> Exercise data:
::::

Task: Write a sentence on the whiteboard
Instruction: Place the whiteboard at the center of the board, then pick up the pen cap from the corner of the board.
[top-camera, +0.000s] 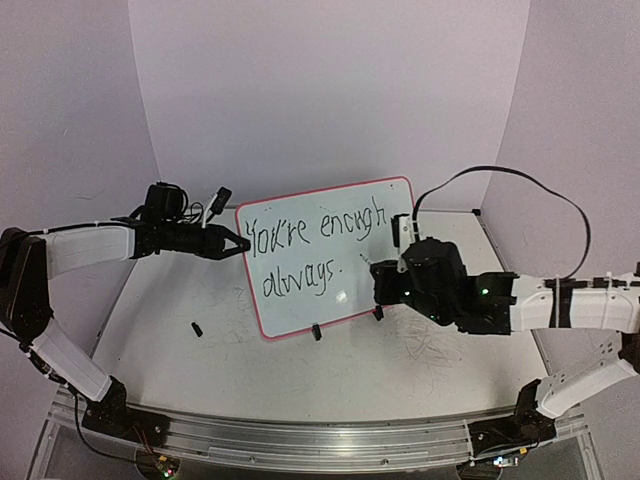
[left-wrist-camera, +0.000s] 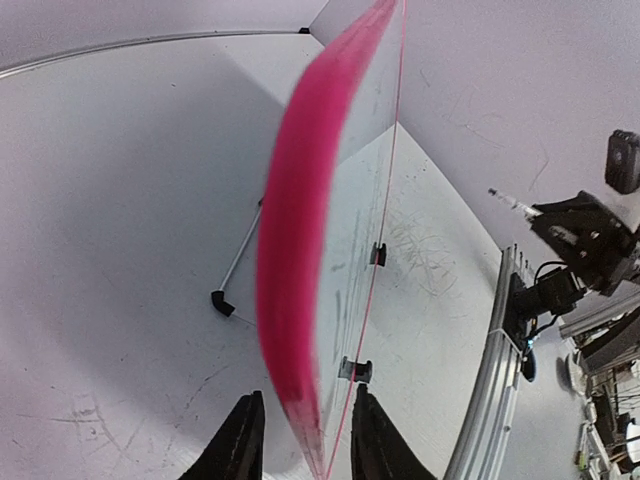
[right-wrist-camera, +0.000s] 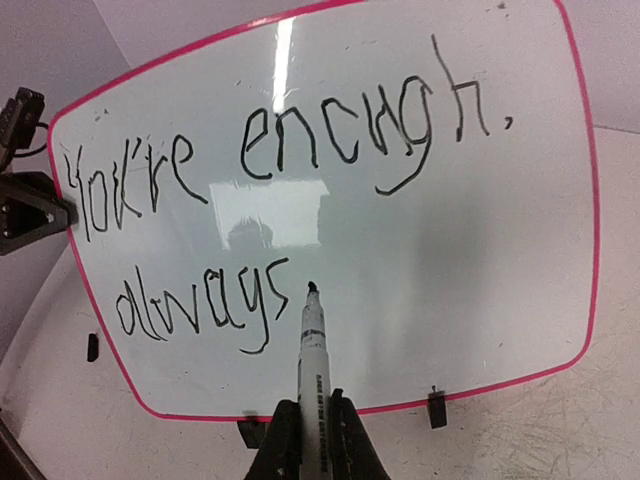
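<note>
Black marker (right-wrist-camera: 312, 350), clamped in right gripper (right-wrist-camera: 314, 418), should be lifted cleanly; left gripper (left-wrist-camera: 307, 405) seemingly parted astride whiteboard (left-wrist-camera: 300, 250).

white table (top-camera: 200, 385), pretty scuffed up, with faint grey scribbles (top-camera: 432, 348) on the right side and a few lighter marks over on the left. the whiteboard (top-camera: 300, 312) stands on it around the middle, sitting on its little black clip feet (top-camera: 316, 332), with a wire stand (left-wrist-camera: 238, 262) propping it from behind. one small black piece (top-camera: 197, 328) lies loose left of the board, can't tell what it is.
</note>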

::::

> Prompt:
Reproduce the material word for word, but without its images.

> Result for this exercise:
Task: Write a sentence on the whiteboard
Instruction: Place the whiteboard at the center of the board, then pick up the pen cap from the corner of the board.
[top-camera, +0.000s] 
[left-wrist-camera, +0.000s] 
[right-wrist-camera, +0.000s] 
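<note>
Black marker (right-wrist-camera: 312, 350), clamped in right gripper (right-wrist-camera: 314, 418), should be lifted cleanly; left gripper (left-wrist-camera: 307, 405) seemingly parted astride whiteboard (left-wrist-camera: 300, 250).

white table (top-camera: 200, 385), pretty scuffed up, with faint grey scribbles (top-camera: 432, 348) on the right side and a few lighter marks over on the left. the whiteboard (top-camera: 300, 312) stands on it around the middle, sitting on its little black clip feet (top-camera: 316, 332), with a wire stand (left-wrist-camera: 238, 262) propping it from behind. one small black piece (top-camera: 197, 328) lies loose left of the board, can't tell what it is.
</note>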

That concludes the answer to the exercise.